■ Prompt ■
The expected output is each line in the data below that includes the string "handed".

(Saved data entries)
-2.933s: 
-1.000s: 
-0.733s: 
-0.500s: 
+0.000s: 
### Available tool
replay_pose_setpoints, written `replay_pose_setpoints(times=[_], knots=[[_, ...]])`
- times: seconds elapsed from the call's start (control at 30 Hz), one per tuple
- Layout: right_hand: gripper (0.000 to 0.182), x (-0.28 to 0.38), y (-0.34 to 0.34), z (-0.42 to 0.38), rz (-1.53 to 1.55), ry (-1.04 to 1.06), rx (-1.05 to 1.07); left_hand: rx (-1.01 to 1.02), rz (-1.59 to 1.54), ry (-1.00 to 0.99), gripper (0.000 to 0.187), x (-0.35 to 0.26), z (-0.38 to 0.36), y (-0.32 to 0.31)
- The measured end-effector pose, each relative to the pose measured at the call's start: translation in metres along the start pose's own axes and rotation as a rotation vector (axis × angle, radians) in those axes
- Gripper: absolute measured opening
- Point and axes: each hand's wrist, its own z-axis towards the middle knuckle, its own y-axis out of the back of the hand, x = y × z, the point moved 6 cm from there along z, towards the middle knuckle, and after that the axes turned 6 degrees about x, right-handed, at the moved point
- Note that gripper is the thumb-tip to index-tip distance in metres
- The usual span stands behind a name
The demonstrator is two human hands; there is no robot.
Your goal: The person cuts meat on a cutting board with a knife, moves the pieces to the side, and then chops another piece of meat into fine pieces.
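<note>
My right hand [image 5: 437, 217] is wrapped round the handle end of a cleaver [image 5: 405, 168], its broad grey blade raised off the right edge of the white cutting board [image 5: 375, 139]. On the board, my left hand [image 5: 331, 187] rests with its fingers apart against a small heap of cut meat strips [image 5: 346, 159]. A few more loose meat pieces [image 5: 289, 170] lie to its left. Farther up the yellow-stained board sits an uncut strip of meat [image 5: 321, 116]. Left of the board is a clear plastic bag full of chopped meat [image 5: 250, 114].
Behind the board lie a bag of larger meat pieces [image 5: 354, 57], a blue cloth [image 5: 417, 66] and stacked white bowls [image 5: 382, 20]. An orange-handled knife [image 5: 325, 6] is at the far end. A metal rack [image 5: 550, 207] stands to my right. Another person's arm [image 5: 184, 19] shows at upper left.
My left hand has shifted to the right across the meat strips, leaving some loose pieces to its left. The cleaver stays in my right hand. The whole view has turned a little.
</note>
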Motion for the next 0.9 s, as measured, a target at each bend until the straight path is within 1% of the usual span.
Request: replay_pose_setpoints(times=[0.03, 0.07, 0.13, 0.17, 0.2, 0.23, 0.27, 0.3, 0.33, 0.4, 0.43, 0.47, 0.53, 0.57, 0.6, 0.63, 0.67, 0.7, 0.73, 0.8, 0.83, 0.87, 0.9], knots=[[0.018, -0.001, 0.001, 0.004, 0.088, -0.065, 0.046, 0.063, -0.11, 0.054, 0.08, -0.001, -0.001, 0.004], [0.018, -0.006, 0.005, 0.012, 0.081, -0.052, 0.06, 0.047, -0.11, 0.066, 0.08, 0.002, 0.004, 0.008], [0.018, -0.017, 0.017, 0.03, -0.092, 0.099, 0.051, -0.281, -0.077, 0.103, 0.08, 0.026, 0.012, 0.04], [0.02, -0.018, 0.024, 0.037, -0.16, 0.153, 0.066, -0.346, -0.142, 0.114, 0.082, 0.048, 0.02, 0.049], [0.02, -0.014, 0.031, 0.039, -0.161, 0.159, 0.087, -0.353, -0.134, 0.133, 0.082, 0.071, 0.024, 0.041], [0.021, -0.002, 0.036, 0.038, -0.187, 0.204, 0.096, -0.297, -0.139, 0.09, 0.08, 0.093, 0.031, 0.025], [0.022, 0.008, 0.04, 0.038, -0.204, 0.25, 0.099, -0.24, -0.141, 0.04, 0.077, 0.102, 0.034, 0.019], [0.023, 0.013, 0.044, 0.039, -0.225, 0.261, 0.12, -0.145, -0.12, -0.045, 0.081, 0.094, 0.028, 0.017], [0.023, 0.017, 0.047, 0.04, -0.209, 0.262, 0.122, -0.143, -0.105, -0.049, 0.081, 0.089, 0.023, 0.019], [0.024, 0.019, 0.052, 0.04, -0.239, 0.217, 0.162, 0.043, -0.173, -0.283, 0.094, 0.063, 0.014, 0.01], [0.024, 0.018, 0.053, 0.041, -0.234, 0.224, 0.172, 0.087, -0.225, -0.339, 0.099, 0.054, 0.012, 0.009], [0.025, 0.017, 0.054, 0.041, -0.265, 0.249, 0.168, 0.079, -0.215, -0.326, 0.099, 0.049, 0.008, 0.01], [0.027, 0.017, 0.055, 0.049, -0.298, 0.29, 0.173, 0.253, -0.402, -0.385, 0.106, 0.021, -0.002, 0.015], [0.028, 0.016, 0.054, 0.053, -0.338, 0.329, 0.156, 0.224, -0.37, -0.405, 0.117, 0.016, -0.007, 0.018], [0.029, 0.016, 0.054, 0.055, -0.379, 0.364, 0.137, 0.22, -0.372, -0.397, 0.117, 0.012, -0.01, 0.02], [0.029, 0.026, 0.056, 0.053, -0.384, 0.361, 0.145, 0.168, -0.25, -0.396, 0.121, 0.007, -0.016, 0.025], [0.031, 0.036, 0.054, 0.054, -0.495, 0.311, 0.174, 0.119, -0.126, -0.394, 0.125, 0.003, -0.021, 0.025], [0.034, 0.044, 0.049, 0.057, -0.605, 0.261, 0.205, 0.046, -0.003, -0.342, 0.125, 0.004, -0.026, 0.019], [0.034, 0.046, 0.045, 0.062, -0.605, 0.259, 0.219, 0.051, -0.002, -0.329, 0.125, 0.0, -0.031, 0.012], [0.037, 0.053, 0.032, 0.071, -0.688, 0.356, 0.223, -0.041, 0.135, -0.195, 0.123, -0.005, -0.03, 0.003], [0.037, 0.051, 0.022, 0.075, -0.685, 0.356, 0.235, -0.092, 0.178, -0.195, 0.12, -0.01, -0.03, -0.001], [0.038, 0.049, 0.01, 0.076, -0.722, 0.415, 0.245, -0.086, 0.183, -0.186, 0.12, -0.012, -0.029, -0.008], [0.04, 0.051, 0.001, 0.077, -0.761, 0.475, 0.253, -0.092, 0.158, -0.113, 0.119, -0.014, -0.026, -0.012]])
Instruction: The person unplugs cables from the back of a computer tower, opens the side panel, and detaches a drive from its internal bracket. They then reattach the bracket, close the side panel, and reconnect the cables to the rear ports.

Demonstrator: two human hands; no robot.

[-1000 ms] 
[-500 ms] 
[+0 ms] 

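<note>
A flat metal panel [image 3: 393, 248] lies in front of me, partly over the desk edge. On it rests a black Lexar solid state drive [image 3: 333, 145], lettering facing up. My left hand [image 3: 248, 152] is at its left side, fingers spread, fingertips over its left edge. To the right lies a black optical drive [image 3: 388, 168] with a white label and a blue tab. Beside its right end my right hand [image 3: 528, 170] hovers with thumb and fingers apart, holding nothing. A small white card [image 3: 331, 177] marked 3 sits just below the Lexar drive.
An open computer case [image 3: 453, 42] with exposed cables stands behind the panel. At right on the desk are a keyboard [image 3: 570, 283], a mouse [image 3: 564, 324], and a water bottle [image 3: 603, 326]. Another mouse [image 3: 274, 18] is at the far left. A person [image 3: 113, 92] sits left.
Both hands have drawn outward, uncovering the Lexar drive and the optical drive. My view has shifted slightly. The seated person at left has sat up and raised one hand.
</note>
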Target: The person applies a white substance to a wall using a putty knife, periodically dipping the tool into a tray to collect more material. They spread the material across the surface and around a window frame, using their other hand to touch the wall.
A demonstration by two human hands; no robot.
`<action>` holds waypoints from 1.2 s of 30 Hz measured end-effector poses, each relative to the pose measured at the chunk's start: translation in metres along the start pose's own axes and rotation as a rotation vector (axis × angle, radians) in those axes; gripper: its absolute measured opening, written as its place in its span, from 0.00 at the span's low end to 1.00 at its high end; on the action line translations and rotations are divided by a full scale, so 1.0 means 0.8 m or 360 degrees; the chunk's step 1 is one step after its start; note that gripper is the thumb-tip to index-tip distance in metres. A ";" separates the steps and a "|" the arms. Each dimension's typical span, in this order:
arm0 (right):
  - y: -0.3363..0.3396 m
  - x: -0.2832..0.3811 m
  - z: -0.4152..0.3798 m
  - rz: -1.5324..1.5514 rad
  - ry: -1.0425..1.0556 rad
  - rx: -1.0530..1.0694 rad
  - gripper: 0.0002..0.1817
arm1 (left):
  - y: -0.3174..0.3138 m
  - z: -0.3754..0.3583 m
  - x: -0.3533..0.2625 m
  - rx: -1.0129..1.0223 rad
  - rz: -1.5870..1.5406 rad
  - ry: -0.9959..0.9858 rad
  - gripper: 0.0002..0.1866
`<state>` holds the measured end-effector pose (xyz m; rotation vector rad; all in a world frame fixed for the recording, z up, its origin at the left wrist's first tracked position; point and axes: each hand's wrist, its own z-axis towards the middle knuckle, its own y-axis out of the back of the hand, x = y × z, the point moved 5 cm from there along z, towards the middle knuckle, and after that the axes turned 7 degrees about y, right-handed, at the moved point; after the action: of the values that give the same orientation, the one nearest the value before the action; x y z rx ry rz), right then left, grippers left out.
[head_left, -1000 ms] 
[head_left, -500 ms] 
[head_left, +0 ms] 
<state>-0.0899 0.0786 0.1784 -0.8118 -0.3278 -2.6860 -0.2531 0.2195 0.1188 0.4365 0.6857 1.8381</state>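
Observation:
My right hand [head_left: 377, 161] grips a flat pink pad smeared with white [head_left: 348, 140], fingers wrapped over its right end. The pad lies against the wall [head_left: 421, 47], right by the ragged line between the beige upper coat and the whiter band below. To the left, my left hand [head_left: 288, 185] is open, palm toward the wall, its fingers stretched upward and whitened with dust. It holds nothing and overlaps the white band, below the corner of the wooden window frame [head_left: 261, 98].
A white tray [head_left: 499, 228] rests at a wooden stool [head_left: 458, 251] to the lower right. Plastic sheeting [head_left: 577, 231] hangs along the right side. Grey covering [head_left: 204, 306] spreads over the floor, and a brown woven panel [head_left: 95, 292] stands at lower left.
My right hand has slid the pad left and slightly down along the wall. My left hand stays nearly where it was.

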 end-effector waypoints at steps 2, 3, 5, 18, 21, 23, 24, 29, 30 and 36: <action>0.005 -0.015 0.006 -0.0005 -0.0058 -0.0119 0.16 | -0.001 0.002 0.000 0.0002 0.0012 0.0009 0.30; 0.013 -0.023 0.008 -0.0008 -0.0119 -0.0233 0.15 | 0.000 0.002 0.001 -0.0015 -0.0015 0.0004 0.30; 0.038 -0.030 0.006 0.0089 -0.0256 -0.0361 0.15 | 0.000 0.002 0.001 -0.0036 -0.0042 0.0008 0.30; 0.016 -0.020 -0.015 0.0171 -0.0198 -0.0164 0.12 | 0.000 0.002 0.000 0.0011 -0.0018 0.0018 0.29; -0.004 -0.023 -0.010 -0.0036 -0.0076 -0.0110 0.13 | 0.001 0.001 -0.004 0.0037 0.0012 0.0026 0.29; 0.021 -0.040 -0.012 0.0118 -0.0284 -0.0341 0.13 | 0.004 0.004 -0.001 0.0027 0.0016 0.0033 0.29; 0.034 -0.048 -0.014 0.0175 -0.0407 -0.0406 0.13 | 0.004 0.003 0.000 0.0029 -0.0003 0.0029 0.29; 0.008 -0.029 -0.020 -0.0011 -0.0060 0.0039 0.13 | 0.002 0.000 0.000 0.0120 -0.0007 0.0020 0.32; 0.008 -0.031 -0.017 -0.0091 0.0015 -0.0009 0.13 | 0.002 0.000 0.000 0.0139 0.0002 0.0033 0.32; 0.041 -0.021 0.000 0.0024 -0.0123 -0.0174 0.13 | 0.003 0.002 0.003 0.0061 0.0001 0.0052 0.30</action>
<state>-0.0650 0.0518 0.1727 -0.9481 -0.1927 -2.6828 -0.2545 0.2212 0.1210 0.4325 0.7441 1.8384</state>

■ Response area ■
- Point and axes: each hand's wrist, its own z-axis towards the middle knuckle, its own y-axis out of the back of the hand, x = y × z, the point moved 6 cm from there along z, towards the middle knuckle, and after that the axes turned 6 degrees about x, right-handed, at the moved point
`<state>` holds the measured end-effector pose (xyz m; rotation vector rad; all in a world frame fixed for the recording, z up, its origin at the left wrist's first tracked position; point and axes: each hand's wrist, its own z-axis towards the middle knuckle, its own y-axis out of the back of the hand, x = y × z, the point moved 5 cm from there along z, towards the middle knuckle, and after that the axes turned 7 degrees about y, right-handed, at the moved point; after the action: of the values that give the same orientation, the one nearest the value before the action; x y z rx ry rz), right then left, grippers left out.

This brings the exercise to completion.